▸ **Assignment**:
Pictures in the data must not be copied, but everything else should be output exactly.

Segment Start: Dataset section

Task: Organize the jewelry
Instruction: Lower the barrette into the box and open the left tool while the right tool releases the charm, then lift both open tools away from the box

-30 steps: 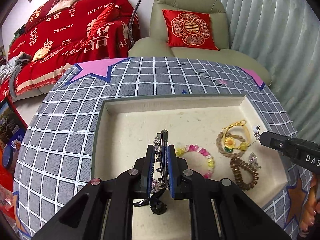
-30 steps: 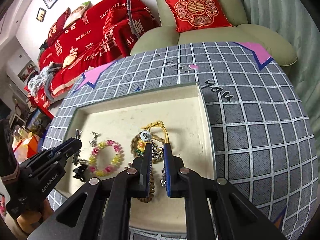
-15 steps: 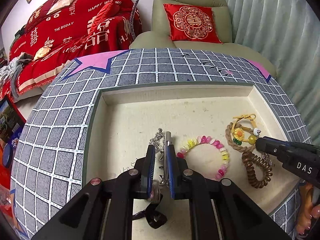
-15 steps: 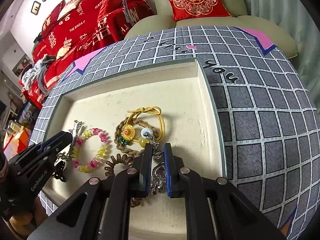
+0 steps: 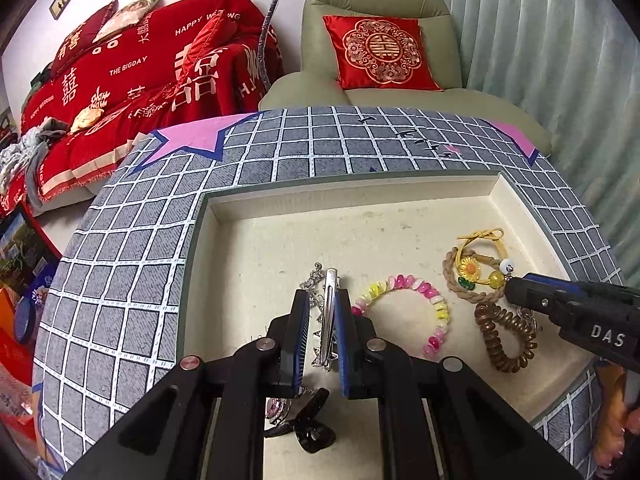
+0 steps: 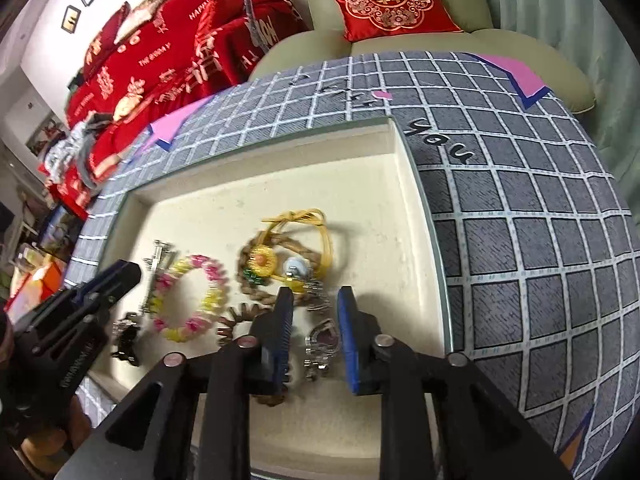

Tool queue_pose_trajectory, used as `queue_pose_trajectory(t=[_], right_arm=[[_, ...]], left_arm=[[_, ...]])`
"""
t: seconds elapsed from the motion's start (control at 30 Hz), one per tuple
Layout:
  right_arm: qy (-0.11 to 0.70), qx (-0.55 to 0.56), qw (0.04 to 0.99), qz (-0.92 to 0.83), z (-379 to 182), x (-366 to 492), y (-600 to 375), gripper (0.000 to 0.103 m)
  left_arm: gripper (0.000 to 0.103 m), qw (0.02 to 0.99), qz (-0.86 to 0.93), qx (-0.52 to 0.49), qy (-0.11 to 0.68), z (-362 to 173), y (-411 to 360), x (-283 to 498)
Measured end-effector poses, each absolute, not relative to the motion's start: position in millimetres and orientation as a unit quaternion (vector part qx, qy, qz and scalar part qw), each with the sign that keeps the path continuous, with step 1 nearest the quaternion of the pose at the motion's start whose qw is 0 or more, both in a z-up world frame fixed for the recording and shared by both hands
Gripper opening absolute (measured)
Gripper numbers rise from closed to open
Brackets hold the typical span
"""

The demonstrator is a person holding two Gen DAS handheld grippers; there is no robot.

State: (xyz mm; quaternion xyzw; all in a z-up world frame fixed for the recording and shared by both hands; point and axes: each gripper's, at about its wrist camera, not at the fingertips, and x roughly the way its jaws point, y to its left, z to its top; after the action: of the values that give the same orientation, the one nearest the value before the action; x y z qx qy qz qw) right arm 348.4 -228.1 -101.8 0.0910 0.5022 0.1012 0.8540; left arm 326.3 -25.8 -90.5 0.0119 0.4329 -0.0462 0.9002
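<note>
Opening at this moment, the right gripper (image 6: 314,328) has its blue-padded jaws spread apart over a small silver charm piece (image 6: 320,342) that lies on the tray floor between them; the pads no longer press it, so it looks released. Just beyond the fingertips sits the braided hair tie with a sunflower (image 6: 262,264), looped with a yellow cord, touching or overlapping the silver piece's chain end. To its left lies the brown spiral hair tie (image 6: 236,320), partly under the left finger.

The left gripper (image 5: 323,320) is pinched nearly closed on a silver hair clip (image 5: 329,308). The clip's long axis runs straight along the fingers, its tip sticking out past them toward the tray's far wall, its star-ended lower part hanging between the pads. A silver chain (image 5: 314,280) lies just left of the clip tip. The pink-and-yellow bead bracelet (image 5: 404,312) lies just right of this gripper, between the two grippers. A black claw clip (image 5: 304,428) lies beneath the gripper body, near the tray's front.

Everything sits in the cream tray (image 5: 360,200) on the counter with a grey grid cloth (image 5: 120,280).

Judgement: the clip is low over the tray floor, so the left hand's next move is likely a set-down along that same fore-aft line, left of the bracelet. The chain beside it could snag.
</note>
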Motion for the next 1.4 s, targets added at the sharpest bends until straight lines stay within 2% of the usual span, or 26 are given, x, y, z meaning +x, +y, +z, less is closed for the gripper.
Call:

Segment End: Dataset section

▸ **Exercise answer**:
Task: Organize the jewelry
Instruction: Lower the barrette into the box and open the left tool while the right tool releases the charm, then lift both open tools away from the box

-30 steps: 
-30 steps: 
-15 steps: 
-15 steps: 
+0 steps: 
+0 steps: 

Tool queue_pose_trajectory, used as `queue_pose_trajectory(t=[_], right_arm=[[_, ...]], left_arm=[[_, ...]])`
"""
t: seconds elapsed from the motion's start (control at 30 Hz), one per tuple
Layout:
  right_arm: qy (-0.11 to 0.70), qx (-0.55 to 0.56), qw (0.04 to 0.99), qz (-0.92 to 0.83), z (-379 to 182), x (-366 to 492), y (-600 to 375), gripper (0.000 to 0.103 m)
  left_arm: gripper (0.000 to 0.103 m), qw (0.02 to 0.99), qz (-0.86 to 0.93), qx (-0.52 to 0.49), qy (-0.11 to 0.68), z (-362 to 173), y (-411 to 360), x (-283 to 498)
Measured end-effector poses, each absolute, not relative to the motion's start: position in millimetres and orientation as a unit quaternion (vector part qx, qy, qz and scalar part qw), each with the sign that keeps the path continuous, with step 1 nearest the quaternion of the pose at the motion's start whose qw is 0 or more, both in a z-up world frame fixed for the recording and shared by both hands
Gripper opening absolute (measured)
Gripper numbers rise from closed to open
Brackets hold the typical span
"""

The demonstrator is a person holding two Gen DAS handheld grippers; there is no robot.

State: (xyz mm; quaternion xyzw; all in a z-up world frame fixed for the recording and shared by both hands; point and axes: each gripper's, at about its wrist camera, not at the fingertips, and x roughly the way its jaws point, y to its left, z to its top; after the action: of the values that give the same orientation, the one nearest the value before the action; x y z qx qy qz qw) right arm 348.4 -228.1 -101.8 0.0910 0.5022 0.1012 0.8540; left arm 326.3 -25.8 -90.5 0.0119 0.4329 -0.0462 0.9002
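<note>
Opening at this moment, the right gripper (image 6: 314,328) has its blue-padded jaws spread apart over a small silver charm piece (image 6: 320,342) that lies on the tray floor between them; the pads no longer press it, so it looks released. Just beyond the fingertips sits the braided hair tie with a sunflower (image 6: 262,264), looped with a yellow cord, touching or overlapping the silver piece's chain end. To its left lies the brown spiral hair tie (image 6: 236,320), partly under the left finger.

The left gripper (image 5: 323,320) is pinched nearly closed on a silver hair clip (image 5: 329,308). The clip's long axis runs straight along the fingers, its tip sticking out past them toward the tray's far wall, its star-ended lower part hanging between the pads. A silver chain (image 5: 314,280) lies just left of the clip tip. The pink-and-yellow bead bracelet (image 5: 404,312) lies just right of this gripper, between the two grippers. A black claw clip (image 5: 304,428) lies beneath the gripper body, near the tray's front.

Everything sits in the cream tray (image 5: 360,200) on the counter with a grey grid cloth (image 5: 120,280).

Judgement: the clip is low over the tray floor, so the left hand's next move is likely a set-down along that same fore-aft line, left of the bracelet. The chain beside it could snag.
</note>
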Motion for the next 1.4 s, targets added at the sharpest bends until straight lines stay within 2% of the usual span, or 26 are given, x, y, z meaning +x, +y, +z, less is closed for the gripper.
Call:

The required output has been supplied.